Temps- Fort

Alteo en route vers l’économie circulaire Energies n° 424 - Stéphane Conty

Mis à jour le

LE 16 OCTOBRE DERNIER S’EST TENUE À GARDANNE UNE RENCONTRE DE L’ÉCONOMIE CIRCULAIRE AXÉE SUR L’EXEMPLE DU PROGRAMME « BAUXALINE TECHNOLOGIE » du groupe Alteo. Etaient notamment présents des représentants d’Alteo, Roger Meï, et François- Michel Lambert, député et Président-fondateur de l’Institut de l’économie circulaire qui a ouvert cette rencontre en rappelant le contexte et les enjeux.

« Nous nous retrouvons ici dans le quartier historique de l’usine Alteo pour croire en l’avenir. Quand on génère de l’emploi, on répond à la désespérance de nombre de nos concitoyens. Il s’agit de sortir d’une société de gaspillage vers une société où l’on continue à répondre aux attentes des citoyens et à produire de la richesse en produisant et consommant mieux. L’économie circulaire, c’est faire mieux avec moins. »

L’un des principaux objectifs de l’économie circulaire est de produire des biens et services tout en limitant fortement la consommation et le gaspillage des matières premières et des sources d’énergies.

Pour y répondre, elle s’appuie plus particulièrement sur le concept d’écologie industrielle qui veut que le déchet d’une industrie soit recyclé en matière première d’une autre industrie (ou de la même). Un concept qui implique que les industriels coopèrent pour développer des solutions communes et ainsi prospérer ensemble. « L’écologie industrielle c’est aussi la capacité à aller vers les autres » souligne d’ailleurs François-Michel Lambert qui précise que « ici c’est déjà le cas avec Alteo, E.on et Durance Granulats ».
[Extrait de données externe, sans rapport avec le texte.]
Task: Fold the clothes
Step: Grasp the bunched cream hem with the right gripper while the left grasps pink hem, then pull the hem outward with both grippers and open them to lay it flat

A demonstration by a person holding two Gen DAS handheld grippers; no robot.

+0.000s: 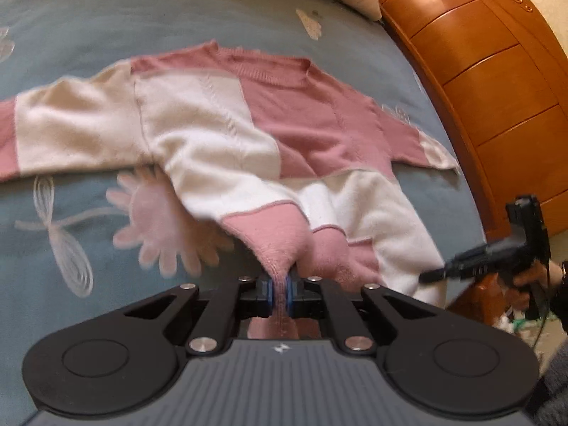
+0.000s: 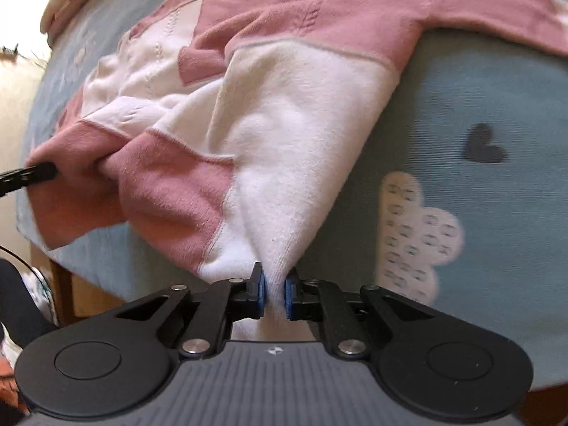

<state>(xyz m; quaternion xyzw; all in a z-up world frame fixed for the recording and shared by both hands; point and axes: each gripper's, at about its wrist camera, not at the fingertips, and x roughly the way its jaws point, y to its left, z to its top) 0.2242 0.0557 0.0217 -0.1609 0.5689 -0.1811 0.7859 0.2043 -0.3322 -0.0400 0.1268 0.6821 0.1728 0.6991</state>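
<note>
On the blue floral bedspread (image 1: 88, 142) your pink-and-white sweater (image 1: 220, 124) lies spread — left gripper (image 1: 280, 293) clenched on its pink hem, right gripper (image 2: 273, 291) pinching the white hem corner.

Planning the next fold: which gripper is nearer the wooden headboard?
Right. In the left wrist view the right gripper grips the sweater hem at the bed edge just below the headboard; the left gripper pinches the pink hem further along, away from it.
</note>
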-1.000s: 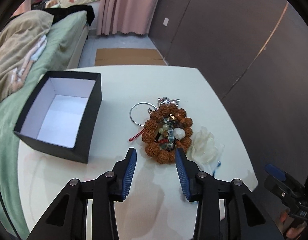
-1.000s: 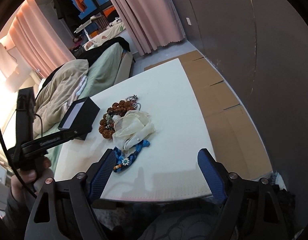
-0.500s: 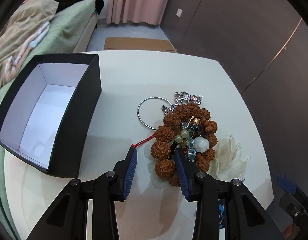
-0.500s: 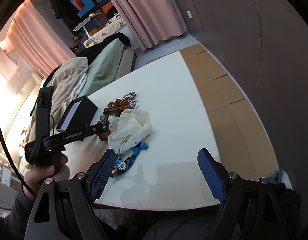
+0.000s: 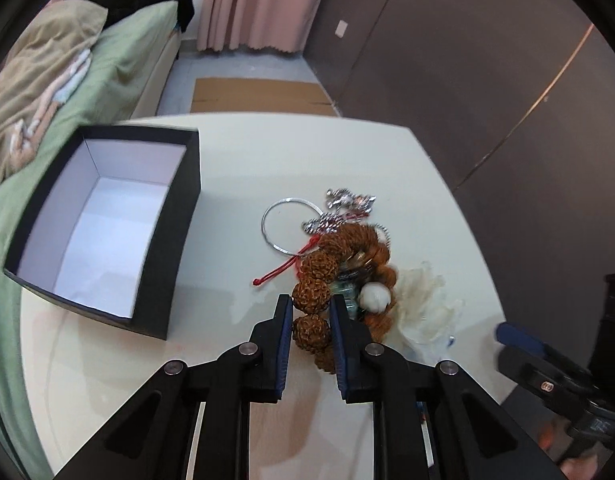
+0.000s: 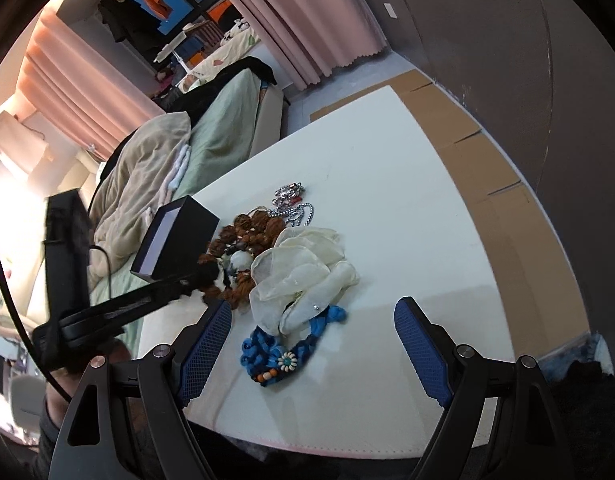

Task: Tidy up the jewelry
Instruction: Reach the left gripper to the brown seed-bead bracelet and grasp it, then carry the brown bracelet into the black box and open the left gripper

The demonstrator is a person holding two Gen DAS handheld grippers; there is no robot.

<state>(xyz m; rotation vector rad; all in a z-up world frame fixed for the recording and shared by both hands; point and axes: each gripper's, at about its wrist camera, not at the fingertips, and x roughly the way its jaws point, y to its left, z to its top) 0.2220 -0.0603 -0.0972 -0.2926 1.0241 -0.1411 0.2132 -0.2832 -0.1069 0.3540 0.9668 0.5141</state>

Un constat partagé par le maire, Roger Meï, qui lors de son allocution souligne que « depuis longtemps à Gardanne nous travaillons pour mettre en place des circuits courts. C’est une démarche naturelle pour la ville. Nous, quand nous voyons fumer des usines, nous sommes contents car c’est signe de richesse et d’emploi. Ca n’empêche pas que nous attendions des efforts de la part des industriels pour être toujours plus propres ».

C’est d’ailleurs l’une des préoccupations d’Alteo qui lors de cette rencontre illustre sa démarche à travers le développement de son programme de Bauxaline technologie, la Bauxaline étant un produit issu des résidus de bauxite.

Depuis 20 ans l’entreprise fait des recherches pour recycler ces résidus. Ceux-ci sont déjà utilisés dans les centres d’enfouissement de déchets ménagers comme à la Malespine, ou encore dans le domaine des travaux publics. D’autres possibilités sont déjà envisagées, notamment en matière de décontamination des sols pollués. Où comment le produit d’un déchet industriel peut permettre d’en neutraliser un autre. La boucle est bouclée.